▸ **Instructions for the task**
Print the data that follows word for word, leaving out any picture.

▸ **Supplied data**
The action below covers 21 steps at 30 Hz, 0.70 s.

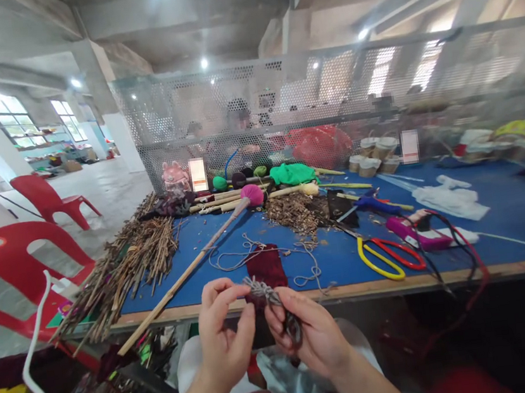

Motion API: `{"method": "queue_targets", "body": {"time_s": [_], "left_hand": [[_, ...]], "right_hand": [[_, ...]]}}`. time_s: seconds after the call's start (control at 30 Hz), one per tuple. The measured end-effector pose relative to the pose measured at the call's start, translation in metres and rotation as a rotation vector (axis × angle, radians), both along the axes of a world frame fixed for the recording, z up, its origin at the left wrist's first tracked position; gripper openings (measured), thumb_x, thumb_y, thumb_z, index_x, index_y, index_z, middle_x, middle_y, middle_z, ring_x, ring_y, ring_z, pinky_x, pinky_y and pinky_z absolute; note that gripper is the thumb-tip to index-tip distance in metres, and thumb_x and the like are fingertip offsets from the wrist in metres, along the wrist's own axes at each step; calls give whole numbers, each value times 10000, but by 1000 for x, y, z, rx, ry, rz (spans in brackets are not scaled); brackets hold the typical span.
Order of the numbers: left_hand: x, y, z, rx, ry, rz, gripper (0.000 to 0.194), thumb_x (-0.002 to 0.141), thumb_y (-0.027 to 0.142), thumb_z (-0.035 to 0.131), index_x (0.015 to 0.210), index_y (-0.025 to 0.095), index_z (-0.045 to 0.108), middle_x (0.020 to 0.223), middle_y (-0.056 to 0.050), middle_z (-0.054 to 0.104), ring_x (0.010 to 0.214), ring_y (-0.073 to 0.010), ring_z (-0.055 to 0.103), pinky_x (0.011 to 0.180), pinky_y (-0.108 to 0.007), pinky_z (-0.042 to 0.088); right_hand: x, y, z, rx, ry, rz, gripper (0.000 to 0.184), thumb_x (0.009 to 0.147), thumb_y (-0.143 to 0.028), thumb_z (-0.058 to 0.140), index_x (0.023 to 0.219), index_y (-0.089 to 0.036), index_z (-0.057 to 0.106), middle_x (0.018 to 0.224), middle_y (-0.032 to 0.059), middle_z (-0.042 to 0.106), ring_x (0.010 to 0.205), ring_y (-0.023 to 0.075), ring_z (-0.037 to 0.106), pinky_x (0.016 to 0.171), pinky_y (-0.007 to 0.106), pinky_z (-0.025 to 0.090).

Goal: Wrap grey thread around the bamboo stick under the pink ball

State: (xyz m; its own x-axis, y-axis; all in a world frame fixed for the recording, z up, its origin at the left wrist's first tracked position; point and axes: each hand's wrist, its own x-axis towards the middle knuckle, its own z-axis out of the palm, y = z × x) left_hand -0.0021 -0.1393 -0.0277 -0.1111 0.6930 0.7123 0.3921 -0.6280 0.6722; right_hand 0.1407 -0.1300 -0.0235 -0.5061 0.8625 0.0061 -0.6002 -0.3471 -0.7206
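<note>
A bundle of grey yarn (263, 291), with loops at its upper end, is pinched between the thumb and fingers of my right hand (310, 328). The yarn's lower part hangs as a darker loop beside those fingers. My left hand (226, 328) is at the bundle's left, its thumb and index finger apart. The index fingertip reaches the looped end; whether it presses on the yarn I cannot tell. Behind the bundle, a dark maroon cloth (265, 263) lies over the table's front edge. A loose grey string (227, 261) curls around it on the blue tabletop (178, 293).
A stick with a pink ball (251, 195) slants over the table edge. Twigs (141, 262) pile up at left, wood chips (293, 215) in the middle. Scissors (384, 255) with yellow and red handles and a purple device (417, 231) with cables lie right. Perforated panels (212, 100) stand behind.
</note>
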Motion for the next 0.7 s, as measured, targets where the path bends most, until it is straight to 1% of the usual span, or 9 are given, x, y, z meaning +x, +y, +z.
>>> {"method": "queue_targets", "body": {"time_s": [0.13, 0.2, 0.23, 0.3, 0.37, 0.43, 0.5, 0.6, 0.7], "left_hand": [[-2, 2, 9, 75, 196, 17, 256, 769, 67, 566, 972, 214, 615, 902, -43, 519, 852, -159, 513, 733, -270, 445], [-3, 4, 11, 78, 220, 12, 204, 776, 60, 558, 913, 202, 610, 874, -40, 532, 837, -152, 521, 715, -260, 448], [-4, 5, 12, 73, 221, 9, 181, 779, 60, 556, 888, 196, 605, 867, -40, 539, 834, -152, 525, 713, -262, 449], [-6, 6, 15, 71, 234, 2, 155, 777, 71, 569, 866, 192, 606, 858, -41, 555, 824, -153, 531, 712, -269, 451], [-7, 6, 19, 74, 272, -10, 147, 774, 84, 588, 863, 196, 622, 838, -38, 572, 802, -152, 533, 698, -272, 448], [-7, 6, 23, 85, 322, -20, 129, 775, 99, 598, 850, 197, 637, 808, -37, 583, 776, -153, 531, 684, -280, 442], [-8, 5, 26, 100, 370, -23, 110, 780, 108, 597, 833, 193, 643, 788, -40, 589, 768, -159, 530, 689, -297, 436], [-11, 4, 30, 111, 409, -16, 96, 786, 112, 592, 809, 191, 643, 786, -43, 601, 773, -163, 535, 712, -314, 435], [-17, 3, 33, 87, 350, 15, 84, 787, 116, 592, 785, 188, 635, 798, -42, 609, 772, -154, 552, 705, -296, 447]], "right_hand": [[1, 1, -3, 117, -95, 28, 354, 821, -430, 539, 624, -146, 462, 522, -19, 472, 368, 46, 374, 355, 165, 256], [6, 1, 0, 223, -205, 25, 344, 839, -439, 509, 666, -142, 502, 566, -1, 502, 427, 68, 430, 404, 181, 312], [9, 2, 3, 315, -285, -33, 315, 846, -432, 505, 728, -141, 540, 636, 19, 540, 507, 91, 487, 462, 197, 365], [18, 4, 13, 577, -474, -263, 235, 857, -381, 512, 881, -161, 591, 834, 58, 590, 754, 147, 558, 657, 252, 438], [26, 6, 26, 871, -653, -474, 167, 862, -299, 521, 958, -196, 611, 949, 65, 593, 922, 172, 537, 799, 288, 418], [30, 7, 38, 1112, -808, -501, 141, 854, -235, 538, 957, -213, 631, 931, 59, 610, 923, 173, 536, 817, 301, 409], [30, 6, 47, 1256, -930, -457, 127, 838, -199, 564, 941, -214, 637, 879, 49, 627, 864, 166, 544, 789, 306, 411], [27, 6, 52, 1313, -1019, -460, 65, 842, -172, 549, 825, -189, 610, 817, 44, 629, 816, 165, 537, 766, 314, 407], [29, 6, 46, 1244, -962, -439, 116, 862, -168, 508, 753, -183, 545, 770, 34, 602, 775, 154, 531, 723, 292, 418]]}}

▸ **Written response**
The action below covers 21 steps at 30 Hz, 0.70 s.


Motion API: `{"method": "queue_targets", "body": {"time_s": [_], "left_hand": [[_, ...]], "right_hand": [[_, ...]]}}`. time_s: seconds after the call's start (control at 30 Hz), one per tuple. The measured end-effector pose relative to the pose measured at the call's start, translation in metres and rotation as a rotation vector (axis × angle, radians), both along the axes of a world frame fixed for the recording, z up, its origin at the left wrist's first tracked position; gripper openings (measured), thumb_x, thumb_y, thumb_z, index_x, index_y, index_z, middle_x, middle_y, middle_z, ring_x, ring_y, ring_z, pinky_x, pinky_y and pinky_z absolute; note that gripper is the thumb-tip to index-tip distance in metres, and thumb_x and the like are fingertip offsets from the wrist in metres, along the wrist's own axes at each step; calls give whole numbers, each value times 10000, but by 1000 for x, y, z, rx, ry, rz (spans in brackets are not scaled); brackets hold the typical span.
Order of the numbers: left_hand: x, y, z, rx, ry, rz, gripper (0.000 to 0.194), thumb_x (-0.002 to 0.141), thumb_y (-0.027 to 0.142), thumb_z (-0.035 to 0.131), index_x (0.015 to 0.210), index_y (-0.025 to 0.095), index_z (-0.045 to 0.108), middle_x (0.020 to 0.223), middle_y (-0.056 to 0.050), middle_z (-0.054 to 0.104), ring_x (0.010 to 0.214), ring_y (-0.073 to 0.010), ring_z (-0.055 to 0.103), pinky_x (0.011 to 0.180), pinky_y (-0.108 to 0.007), pinky_z (-0.042 to 0.088); right_hand: x, y, z, rx, ry, rz, gripper (0.000 to 0.184), thumb_x (0.009 to 0.147), thumb_y (-0.143 to 0.028), thumb_z (-0.058 to 0.140), index_x (0.023 to 0.219), index_y (-0.089 to 0.036), index_z (-0.057 to 0.106), middle_x (0.018 to 0.224), middle_y (-0.032 to 0.059), middle_z (-0.042 to 0.106), ring_x (0.010 to 0.205), ring_y (-0.023 to 0.075), ring_z (-0.037 to 0.106), pinky_x (0.016 to 0.171), pinky_y (-0.007 to 0.106), pinky_z (-0.025 to 0.090).

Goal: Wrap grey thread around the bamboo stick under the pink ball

State: (xyz m; its own x-axis, y-axis; all in a world frame fixed for the recording, z up, its origin at the left wrist's first tracked position; point and axes: each hand's wrist, its own x-axis towards the middle knuckle, its own z-axis out of the palm, y = z × x) left_hand -0.0021 -0.1393 -0.0277 -0.1111 0.6930 0.7123 0.3921 -0.6280 0.6722; right_hand 0.1407 -0.1300 -0.0235 -0.5061 0.8625 0.0061 -0.6002 -0.3471 -0.7206
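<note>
A bundle of grey yarn (263, 291), with loops at its upper end, is pinched between the thumb and fingers of my right hand (310, 328). The yarn's lower part hangs as a darker loop beside those fingers. My left hand (226, 328) is at the bundle's left, its thumb and index finger apart. The index fingertip reaches the looped end; whether it presses on the yarn I cannot tell. Behind the bundle, a dark maroon cloth (265, 263) lies over the table's front edge. A loose grey string (227, 261) curls around it on the blue tabletop (178, 293).
A stick with a pink ball (251, 195) slants over the table edge. Twigs (141, 262) pile up at left, wood chips (293, 215) in the middle. Scissors (384, 255) with yellow and red handles and a purple device (417, 231) with cables lie right. Perforated panels (212, 100) stand behind.
</note>
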Motion for the next 0.7 s, as measured, targets where the path bends most, until it is straight to 1% of the usual span, or 9 are given, x, y, z meaning +x, +y, +z.
>>> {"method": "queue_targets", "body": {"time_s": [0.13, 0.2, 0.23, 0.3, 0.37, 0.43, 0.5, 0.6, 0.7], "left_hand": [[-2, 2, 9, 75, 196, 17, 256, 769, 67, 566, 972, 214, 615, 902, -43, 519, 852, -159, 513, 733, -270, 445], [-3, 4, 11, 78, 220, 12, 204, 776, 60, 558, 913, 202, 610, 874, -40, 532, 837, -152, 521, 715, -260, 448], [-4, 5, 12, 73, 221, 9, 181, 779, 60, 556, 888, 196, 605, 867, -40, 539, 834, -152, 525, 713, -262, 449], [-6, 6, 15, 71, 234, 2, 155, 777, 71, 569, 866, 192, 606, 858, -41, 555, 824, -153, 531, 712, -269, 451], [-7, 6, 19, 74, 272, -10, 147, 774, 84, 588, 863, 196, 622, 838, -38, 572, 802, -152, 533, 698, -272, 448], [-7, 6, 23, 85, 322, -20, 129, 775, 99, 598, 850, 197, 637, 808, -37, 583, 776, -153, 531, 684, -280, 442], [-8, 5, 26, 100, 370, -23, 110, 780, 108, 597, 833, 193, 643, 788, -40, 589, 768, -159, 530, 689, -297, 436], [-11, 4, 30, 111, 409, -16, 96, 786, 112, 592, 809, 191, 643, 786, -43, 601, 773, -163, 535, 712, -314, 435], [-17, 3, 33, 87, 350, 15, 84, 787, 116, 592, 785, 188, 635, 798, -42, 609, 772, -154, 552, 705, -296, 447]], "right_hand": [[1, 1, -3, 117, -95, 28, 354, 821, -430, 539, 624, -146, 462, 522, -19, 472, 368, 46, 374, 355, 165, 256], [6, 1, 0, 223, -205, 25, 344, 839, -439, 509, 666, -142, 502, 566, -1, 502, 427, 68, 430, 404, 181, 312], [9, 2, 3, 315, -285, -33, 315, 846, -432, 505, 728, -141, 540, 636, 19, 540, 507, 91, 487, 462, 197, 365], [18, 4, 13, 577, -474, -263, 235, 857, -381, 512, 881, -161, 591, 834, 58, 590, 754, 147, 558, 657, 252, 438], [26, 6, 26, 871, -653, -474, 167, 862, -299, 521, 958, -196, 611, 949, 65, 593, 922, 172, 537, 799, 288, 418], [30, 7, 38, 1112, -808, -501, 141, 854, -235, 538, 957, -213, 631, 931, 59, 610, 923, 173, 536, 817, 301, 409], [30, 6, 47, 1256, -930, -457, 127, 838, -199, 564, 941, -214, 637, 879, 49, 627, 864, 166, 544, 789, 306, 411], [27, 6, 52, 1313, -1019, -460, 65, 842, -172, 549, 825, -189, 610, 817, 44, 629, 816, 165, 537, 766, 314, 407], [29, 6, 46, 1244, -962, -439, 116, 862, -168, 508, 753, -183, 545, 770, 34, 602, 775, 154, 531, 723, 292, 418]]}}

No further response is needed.